• **The problem**: Return every line of the data exactly as it stands.

Source records:
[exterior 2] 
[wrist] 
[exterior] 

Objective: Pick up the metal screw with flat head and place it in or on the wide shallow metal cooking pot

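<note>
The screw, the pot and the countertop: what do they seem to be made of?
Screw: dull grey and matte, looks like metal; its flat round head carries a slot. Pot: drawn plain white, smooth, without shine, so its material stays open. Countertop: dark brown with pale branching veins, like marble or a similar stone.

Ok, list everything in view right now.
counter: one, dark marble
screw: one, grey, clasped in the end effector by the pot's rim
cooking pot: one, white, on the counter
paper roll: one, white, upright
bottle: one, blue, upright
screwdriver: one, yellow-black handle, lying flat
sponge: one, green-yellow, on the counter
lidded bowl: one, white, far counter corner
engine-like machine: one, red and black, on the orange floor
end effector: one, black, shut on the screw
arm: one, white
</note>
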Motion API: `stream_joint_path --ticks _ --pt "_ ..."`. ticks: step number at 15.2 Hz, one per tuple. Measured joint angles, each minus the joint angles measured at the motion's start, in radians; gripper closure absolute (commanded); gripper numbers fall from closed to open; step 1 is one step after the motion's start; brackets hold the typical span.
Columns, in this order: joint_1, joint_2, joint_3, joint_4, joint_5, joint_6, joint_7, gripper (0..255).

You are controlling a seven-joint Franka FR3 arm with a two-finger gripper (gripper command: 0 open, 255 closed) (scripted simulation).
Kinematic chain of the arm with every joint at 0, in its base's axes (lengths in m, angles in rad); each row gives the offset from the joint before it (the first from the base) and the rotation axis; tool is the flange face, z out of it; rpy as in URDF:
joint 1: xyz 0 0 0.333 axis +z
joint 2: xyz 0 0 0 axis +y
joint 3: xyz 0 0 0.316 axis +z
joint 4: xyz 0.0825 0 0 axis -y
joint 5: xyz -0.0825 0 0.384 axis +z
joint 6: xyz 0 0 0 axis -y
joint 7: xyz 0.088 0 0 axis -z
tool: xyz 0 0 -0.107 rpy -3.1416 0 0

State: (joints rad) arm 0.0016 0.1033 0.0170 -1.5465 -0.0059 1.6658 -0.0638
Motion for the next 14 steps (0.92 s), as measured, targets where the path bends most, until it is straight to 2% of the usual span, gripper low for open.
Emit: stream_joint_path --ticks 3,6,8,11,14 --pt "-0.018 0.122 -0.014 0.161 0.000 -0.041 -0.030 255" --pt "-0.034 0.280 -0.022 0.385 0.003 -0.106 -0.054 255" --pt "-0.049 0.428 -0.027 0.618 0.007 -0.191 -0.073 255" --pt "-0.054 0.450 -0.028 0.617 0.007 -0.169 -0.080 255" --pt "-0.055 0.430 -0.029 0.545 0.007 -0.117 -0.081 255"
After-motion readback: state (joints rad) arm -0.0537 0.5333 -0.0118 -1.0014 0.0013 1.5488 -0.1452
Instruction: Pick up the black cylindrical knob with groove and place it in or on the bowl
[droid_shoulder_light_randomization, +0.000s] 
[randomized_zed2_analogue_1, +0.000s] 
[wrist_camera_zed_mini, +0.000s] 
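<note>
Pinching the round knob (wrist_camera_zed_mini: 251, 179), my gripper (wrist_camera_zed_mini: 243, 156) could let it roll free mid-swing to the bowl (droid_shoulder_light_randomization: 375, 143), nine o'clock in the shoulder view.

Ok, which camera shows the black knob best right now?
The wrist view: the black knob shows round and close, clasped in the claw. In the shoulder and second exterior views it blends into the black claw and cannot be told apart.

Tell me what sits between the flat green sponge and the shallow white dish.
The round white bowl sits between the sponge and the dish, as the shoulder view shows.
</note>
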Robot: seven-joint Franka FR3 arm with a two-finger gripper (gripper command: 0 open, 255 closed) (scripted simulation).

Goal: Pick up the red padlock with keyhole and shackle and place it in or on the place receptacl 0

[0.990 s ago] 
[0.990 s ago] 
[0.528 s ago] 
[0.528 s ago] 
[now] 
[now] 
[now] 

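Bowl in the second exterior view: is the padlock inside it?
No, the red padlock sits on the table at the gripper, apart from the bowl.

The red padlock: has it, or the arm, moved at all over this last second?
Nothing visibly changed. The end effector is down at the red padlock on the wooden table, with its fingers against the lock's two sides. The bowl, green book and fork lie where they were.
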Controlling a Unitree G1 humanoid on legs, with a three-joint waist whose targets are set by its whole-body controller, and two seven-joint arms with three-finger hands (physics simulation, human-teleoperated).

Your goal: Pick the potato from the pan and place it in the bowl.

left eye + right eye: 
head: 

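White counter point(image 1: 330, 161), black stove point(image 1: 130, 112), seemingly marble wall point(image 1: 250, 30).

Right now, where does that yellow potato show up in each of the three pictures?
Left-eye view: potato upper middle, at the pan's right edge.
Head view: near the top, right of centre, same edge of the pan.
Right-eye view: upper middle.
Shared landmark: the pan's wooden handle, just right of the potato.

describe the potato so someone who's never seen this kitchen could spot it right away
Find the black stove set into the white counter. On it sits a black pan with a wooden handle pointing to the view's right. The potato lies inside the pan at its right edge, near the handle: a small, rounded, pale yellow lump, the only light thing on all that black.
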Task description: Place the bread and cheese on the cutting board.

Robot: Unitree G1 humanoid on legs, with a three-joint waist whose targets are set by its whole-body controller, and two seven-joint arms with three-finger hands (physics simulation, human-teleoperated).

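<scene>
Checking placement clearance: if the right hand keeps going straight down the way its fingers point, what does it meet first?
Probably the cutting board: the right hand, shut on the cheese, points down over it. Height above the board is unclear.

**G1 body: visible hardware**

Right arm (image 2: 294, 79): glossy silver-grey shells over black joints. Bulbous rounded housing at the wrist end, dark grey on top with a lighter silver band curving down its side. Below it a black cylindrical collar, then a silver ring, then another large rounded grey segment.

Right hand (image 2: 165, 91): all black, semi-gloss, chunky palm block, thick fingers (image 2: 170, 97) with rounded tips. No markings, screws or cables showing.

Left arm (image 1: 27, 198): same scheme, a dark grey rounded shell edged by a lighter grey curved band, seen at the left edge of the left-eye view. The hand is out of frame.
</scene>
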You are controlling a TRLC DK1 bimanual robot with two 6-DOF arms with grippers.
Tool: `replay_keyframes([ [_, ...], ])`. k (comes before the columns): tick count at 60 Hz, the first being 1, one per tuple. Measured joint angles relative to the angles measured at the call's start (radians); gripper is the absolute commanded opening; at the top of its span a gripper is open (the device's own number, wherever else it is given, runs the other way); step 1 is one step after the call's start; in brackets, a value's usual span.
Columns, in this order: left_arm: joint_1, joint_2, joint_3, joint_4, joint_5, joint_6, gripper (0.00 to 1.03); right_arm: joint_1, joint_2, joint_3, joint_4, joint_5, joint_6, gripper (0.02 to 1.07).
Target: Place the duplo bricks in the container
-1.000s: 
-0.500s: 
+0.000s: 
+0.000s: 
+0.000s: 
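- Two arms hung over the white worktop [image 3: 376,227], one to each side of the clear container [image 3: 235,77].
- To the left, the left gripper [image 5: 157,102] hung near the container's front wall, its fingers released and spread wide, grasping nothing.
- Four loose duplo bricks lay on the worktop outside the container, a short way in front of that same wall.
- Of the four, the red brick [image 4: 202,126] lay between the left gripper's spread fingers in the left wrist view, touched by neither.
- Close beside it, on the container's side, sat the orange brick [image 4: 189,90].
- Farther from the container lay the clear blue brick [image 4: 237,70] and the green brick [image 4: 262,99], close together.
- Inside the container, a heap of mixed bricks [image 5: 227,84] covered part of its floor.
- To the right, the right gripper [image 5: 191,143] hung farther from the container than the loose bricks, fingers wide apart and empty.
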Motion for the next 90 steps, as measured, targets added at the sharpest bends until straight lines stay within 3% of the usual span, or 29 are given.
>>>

• **Reply to the exercise**:
[exterior 2] 
[wrist] 
[exterior] 

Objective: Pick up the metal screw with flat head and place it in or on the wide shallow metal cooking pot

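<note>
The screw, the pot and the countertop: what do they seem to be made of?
Screw: dull grey and matte, looks like metal; its flat round head carries a slot. Pot: drawn plain white, smooth, without shine, so its material stays open. Countertop: dark brown with pale branching veins, like marble or a similar stone.

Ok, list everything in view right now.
counter: one, dark marble
screw: one, grey, clasped in the end effector by the pot's rim
cooking pot: one, white, on the counter
paper roll: one, white, upright
bottle: one, blue, upright
screwdriver: one, yellow-black handle, lying flat
sponge: one, green-yellow, on the counter
lidded bowl: one, white, far counter corner
engine-like machine: one, red and black, on the orange floor
end effector: one, black, shut on the screw
arm: one, white
</note>
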Motion API: `stream_joint_path --ticks _ --pt "_ ..."`. ticks: step number at 15.2 Hz, one per tuple. Measured joint angles, each minus the joint angles measured at the motion's start, in radians; gripper closure absolute (commanded); gripper numbers fall from closed to open; step 1 is one step after the motion's start; brackets hold the typical span.
Columns, in this order: joint_1, joint_2, joint_3, joint_4, joint_5, joint_6, joint_7, gripper (0..255).

You are controlling a seven-joint Franka FR3 arm with a two-finger gripper (gripper command: 0 open, 255 closed) (scripted simulation).
Kinematic chain of the arm with every joint at 0, in its base's axes (lengths in m, angles in rad); each row gives the offset from the joint before it (the first from the base) and the rotation axis; tool is the flange face, z out of it; rpy as in URDF:
joint 1: xyz 0 0 0.333 axis +z
joint 2: xyz 0 0 0 axis +y
joint 3: xyz 0 0 0.316 axis +z
joint 4: xyz 0.0825 0 0 axis -y
joint 5: xyz -0.0825 0 0.384 axis +z
joint 6: xyz 0 0 0 axis -y
joint 7: xyz 0.088 0 0 axis -z
tool: xyz 0 0 -0.107 rpy -3.1416 0 0

State: (joints rad) arm 0.0016 0.1033 0.0170 -1.5465 -0.0059 1.6658 -0.0638
Motion for the next 14 steps (0.92 s), as measured, targets where the path bends most, until it is straight to 2% of the usual span, gripper low for open.
Emit: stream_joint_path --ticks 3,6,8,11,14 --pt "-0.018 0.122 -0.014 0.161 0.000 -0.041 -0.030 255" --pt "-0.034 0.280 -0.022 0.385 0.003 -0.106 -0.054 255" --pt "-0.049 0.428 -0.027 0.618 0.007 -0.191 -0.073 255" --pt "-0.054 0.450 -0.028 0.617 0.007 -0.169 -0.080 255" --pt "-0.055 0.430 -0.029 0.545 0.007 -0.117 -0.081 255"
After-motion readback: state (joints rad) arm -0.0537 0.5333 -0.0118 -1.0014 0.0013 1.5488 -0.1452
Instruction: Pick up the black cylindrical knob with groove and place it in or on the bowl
[droid_shoulder_light_randomization, +0.000s] 
[randomized_zed2_analogue_1, +0.000s] 
[wrist_camera_zed_mini, +0.000s] 
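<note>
Pinching the round knob (wrist_camera_zed_mini: 251, 179), my gripper (wrist_camera_zed_mini: 243, 156) could let it roll free mid-swing to the bowl (droid_shoulder_light_randomization: 375, 143), nine o'clock in the shoulder view.

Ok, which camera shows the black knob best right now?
The wrist view: the black knob shows round and close, clasped in the claw. In the shoulder and second exterior views it blends into the black claw and cannot be told apart.

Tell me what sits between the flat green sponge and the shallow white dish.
The round white bowl sits between the sponge and the dish, as the shoulder view shows.
</note>
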Robot: seven-joint Franka FR3 arm with a two-finger gripper (gripper command: 0 open, 255 closed) (scripted simulation).

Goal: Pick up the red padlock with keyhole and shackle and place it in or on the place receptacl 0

[0.990 s ago] 
[0.990 s ago] 
[0.528 s ago] 
[0.528 s ago] 
[now] 
[now] 
[now] 

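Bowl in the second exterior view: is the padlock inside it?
No, the red padlock sits on the table at the gripper, apart from the bowl.

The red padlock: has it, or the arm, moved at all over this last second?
Nothing visibly changed. The end effector is down at the red padlock on the wooden table, with its fingers against the lock's two sides. The bowl, green book and fork lie where they were.
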Controlling a Unitree G1 humanoid on legs, with a three-joint waist whose targets are set by its whole-body controller, and two seven-joint arms with three-finger hands (physics simulation, human-teleoperated).

Your goal: Pick the potato from the pan and place it in the bowl.

left eye + right eye: 
head: 

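White counter point(image 1: 330, 161), black stove point(image 1: 130, 112), seemingly marble wall point(image 1: 250, 30).

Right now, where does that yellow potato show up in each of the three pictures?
Left-eye view: potato upper middle, at the pan's right edge.
Head view: near the top, right of centre, same edge of the pan.
Right-eye view: upper middle.
Shared landmark: the pan's wooden handle, just right of the potato.

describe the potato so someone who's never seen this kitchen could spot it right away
Find the black stove set into the white counter. On it sits a black pan with a wooden handle pointing to the view's right. The potato lies inside the pan at its right edge, near the handle: a small, rounded, pale yellow lump, the only light thing on all that black.
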Task description: Place the bread and cheese on the cutting board.

Robot: Unitree G1 humanoid on legs, with a three-joint waist whose targets are set by its whole-body controller, and two seven-joint arms with three-finger hands (physics simulation, human-teleoperated).

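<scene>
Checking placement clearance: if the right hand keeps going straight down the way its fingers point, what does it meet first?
Probably the cutting board: the right hand, shut on the cheese, points down over it. Height above the board is unclear.

**G1 body: visible hardware**

Right arm (image 2: 294, 79): glossy silver-grey shells over black joints. Bulbous rounded housing at the wrist end, dark grey on top with a lighter silver band curving down its side. Below it a black cylindrical collar, then a silver ring, then another large rounded grey segment.

Right hand (image 2: 165, 91): all black, semi-gloss, chunky palm block, thick fingers (image 2: 170, 97) with rounded tips. No markings, screws or cables showing.

Left arm (image 1: 27, 198): same scheme, a dark grey rounded shell edged by a lighter grey curved band, seen at the left edge of the left-eye view. The hand is out of frame.
</scene>
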You are controlling a TRLC DK1 bimanual robot with two 6-DOF arms with grippers.
Tool: `replay_keyframes([ [_, ...], ])`. k (comes before the columns): tick count at 60 Hz, the first being 1, one per tuple. Measured joint angles relative to the angles measured at the call's start (radians); gripper is the absolute commanded opening; at the top of its span a gripper is open (the device's own number, wherever else it is given, runs the other way); step 1 is one step after the call's start; in brackets, a value's usual span.
Columns, in this order: left_arm: joint_1, joint_2, joint_3, joint_4, joint_5, joint_6, gripper (0.00 to 1.03); right_arm: joint_1, joint_2, joint_3, joint_4, joint_5, joint_6, gripper (0.02 to 1.07).
Target: Place the duplo bricks in the container
-1.000s: 
-0.500s: 
+0.000s: 
+0.000s: 
+0.000s: 
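- Two arms hung over the white worktop [image 3: 376,227], one to each side of the clear container [image 3: 235,77].
- To the left, the left gripper [image 5: 157,102] hung near the container's front wall, its fingers released and spread wide, grasping nothing.
- Four loose duplo bricks lay on the worktop outside the container, a short way in front of that same wall.
- Of the four, the red brick [image 4: 202,126] lay between the left gripper's spread fingers in the left wrist view, touched by neither.
- Close beside it, on the container's side, sat the orange brick [image 4: 189,90].
- Farther from the container lay the clear blue brick [image 4: 237,70] and the green brick [image 4: 262,99], close together.
- Inside the container, a heap of mixed bricks [image 5: 227,84] covered part of its floor.
- To the right, the right gripper [image 5: 191,143] hung farther from the container than the loose bricks, fingers wide apart and empty.
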Motion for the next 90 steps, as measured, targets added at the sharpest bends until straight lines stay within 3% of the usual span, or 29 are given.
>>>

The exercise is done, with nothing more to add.